* EXERCISE DETAILS *
Copy out the lines of the material that include the string "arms".

* DATA SUPPLIED *
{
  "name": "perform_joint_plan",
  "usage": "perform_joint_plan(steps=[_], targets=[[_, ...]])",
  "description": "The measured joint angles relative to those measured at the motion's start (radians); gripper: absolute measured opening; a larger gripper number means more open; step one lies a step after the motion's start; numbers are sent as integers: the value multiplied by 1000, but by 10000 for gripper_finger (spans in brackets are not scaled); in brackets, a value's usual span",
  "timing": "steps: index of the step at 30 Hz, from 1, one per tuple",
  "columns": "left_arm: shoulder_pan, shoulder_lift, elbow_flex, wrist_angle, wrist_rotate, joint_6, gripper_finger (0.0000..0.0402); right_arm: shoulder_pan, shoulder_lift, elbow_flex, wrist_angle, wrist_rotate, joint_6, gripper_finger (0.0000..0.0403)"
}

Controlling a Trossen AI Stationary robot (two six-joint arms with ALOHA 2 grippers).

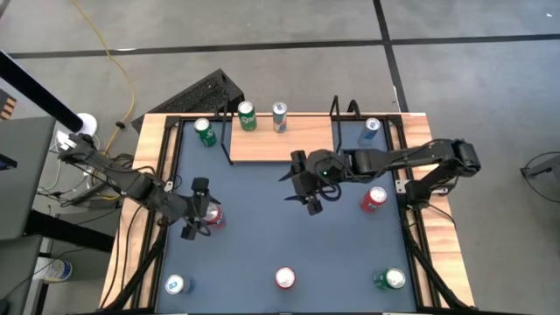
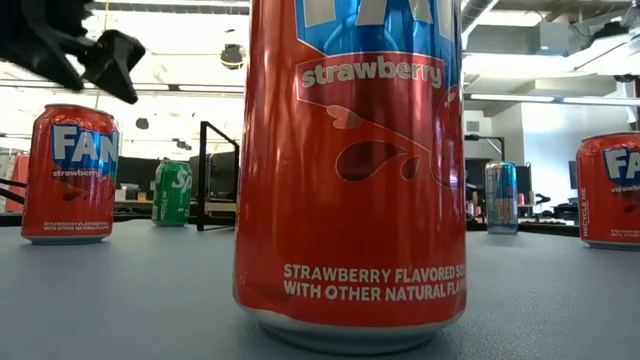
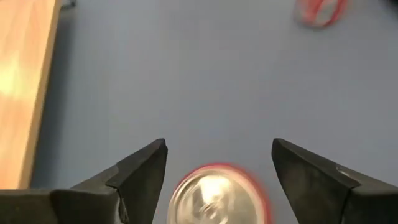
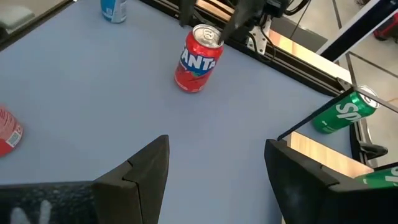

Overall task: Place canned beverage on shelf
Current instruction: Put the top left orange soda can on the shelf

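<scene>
Left pincer open over red can — shelf holding two cans

Glossy metal can, matt grey table

Right gripper over bare grey table top, its 2 dark fingers spread apart, nothing between them. Red Fanta can upright farther off, dark left gripper just above it. Corner of light-wood shelf with black wire frame beside 1 finger. Green Sprite can beyond that corner; second green can at picture edge. Blue can far across table. Part of another red can at edge.
</scene>
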Motion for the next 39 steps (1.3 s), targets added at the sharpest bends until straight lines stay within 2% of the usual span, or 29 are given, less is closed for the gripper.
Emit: perform_joint_plan(steps=[3,9,14,25,32,39], targets=[[0,23,0,-38,-28,-25,281,0,0,0,-12,0,-10,255],[1,22,0,-46,-22,-53,281,-28,0,0,-18,0,-9,255],[12,22,0,-105,-7,-134,281,-42,0,0,-20,0,4,255],[44,22,-22,-129,53,-185,281,-42,0,0,-35,-2,12,255],[45,23,-23,-167,71,-275,281,-38,0,0,-36,-7,17,255],[46,23,-23,-180,84,-281,281,-38,0,0,-36,-7,17,255]])
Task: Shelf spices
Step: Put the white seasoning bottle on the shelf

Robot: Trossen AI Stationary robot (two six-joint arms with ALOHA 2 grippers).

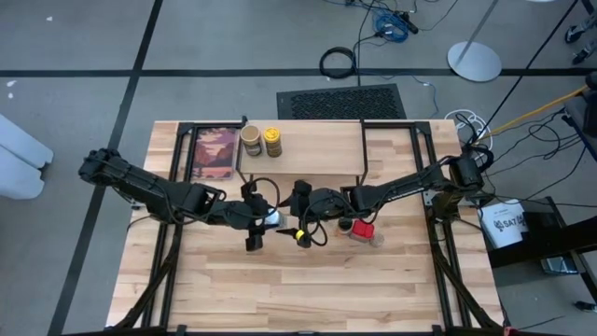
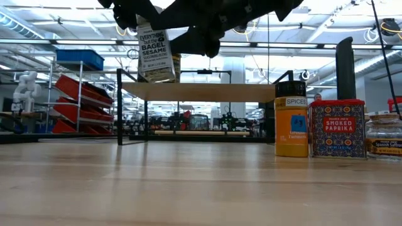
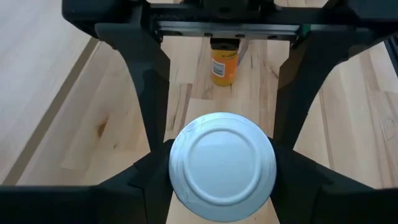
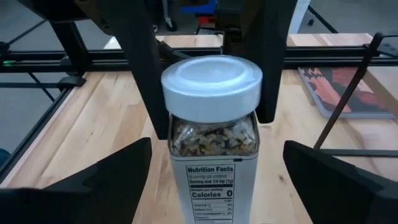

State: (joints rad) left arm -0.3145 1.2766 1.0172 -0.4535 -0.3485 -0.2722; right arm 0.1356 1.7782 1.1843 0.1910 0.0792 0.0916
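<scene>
Holding: left gripper [image 1: 265, 217] clamps the white-lidded jar [image 3: 222, 166] by its sides, lid between the fingers [image 3: 140, 93], jar upright, lifted off the table [image 1: 308, 289].
Right gripper [image 1: 291, 222]: jaws spread wide on either side of the same jar, not touching, nothing held.
Shelf [image 2: 201, 91]: tan jar [image 1: 251, 140] and yellow-lidded jar [image 1: 272, 141] on the plank.
On table: dark-lidded orange jar [image 2: 291, 125], red box [image 2: 337, 129] just beside it.

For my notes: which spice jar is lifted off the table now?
The white-lidded sesame jar, held in the left gripper; the others stand on table or shelf.
</scene>
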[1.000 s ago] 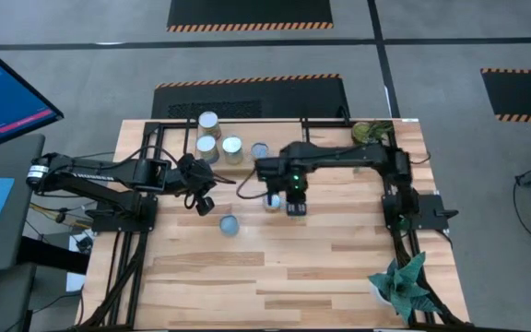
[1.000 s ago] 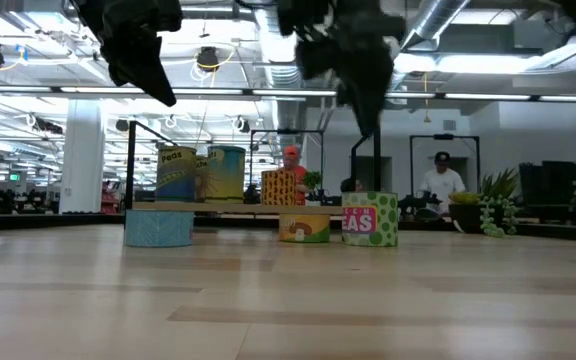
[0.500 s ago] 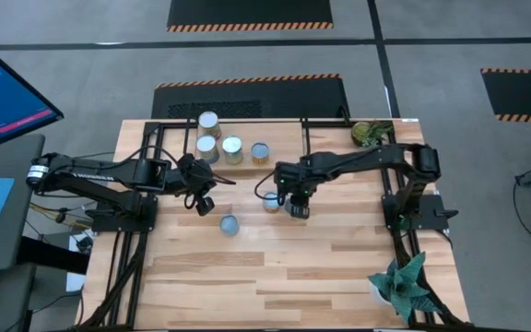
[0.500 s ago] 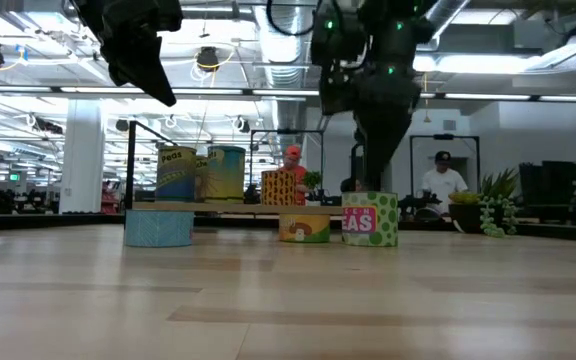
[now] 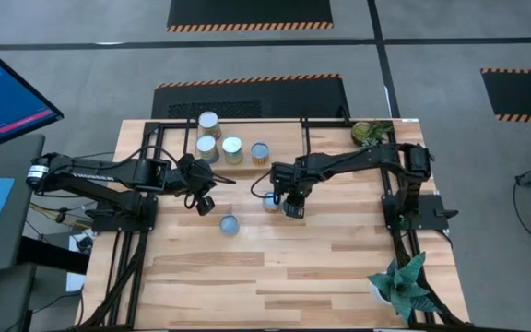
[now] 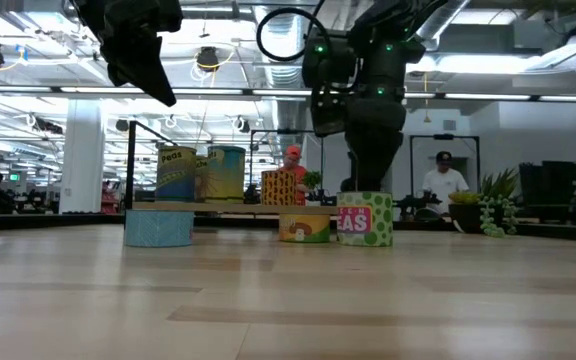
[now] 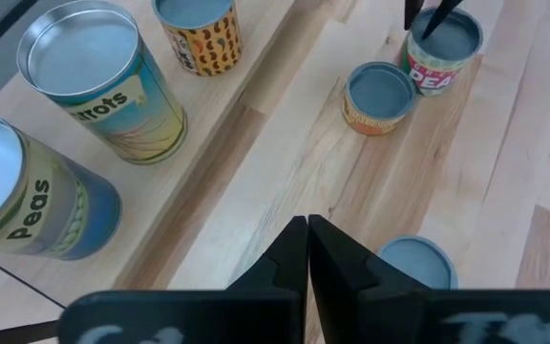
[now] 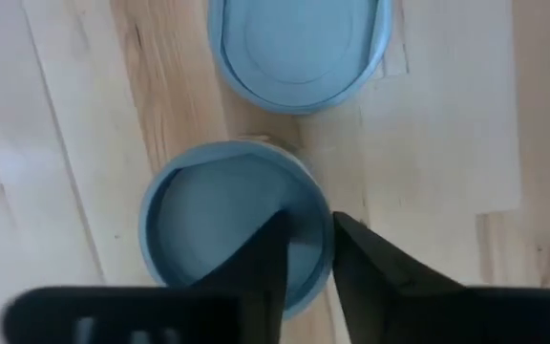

* EXPECTED ANSWER *
Controlling a Trossen AI Stationary robot (two six-joint arms with ALOHA 2 grippers).
Robot: Trossen AI Stationary robot (two six-joint arms with ALOHA 2 grippers).

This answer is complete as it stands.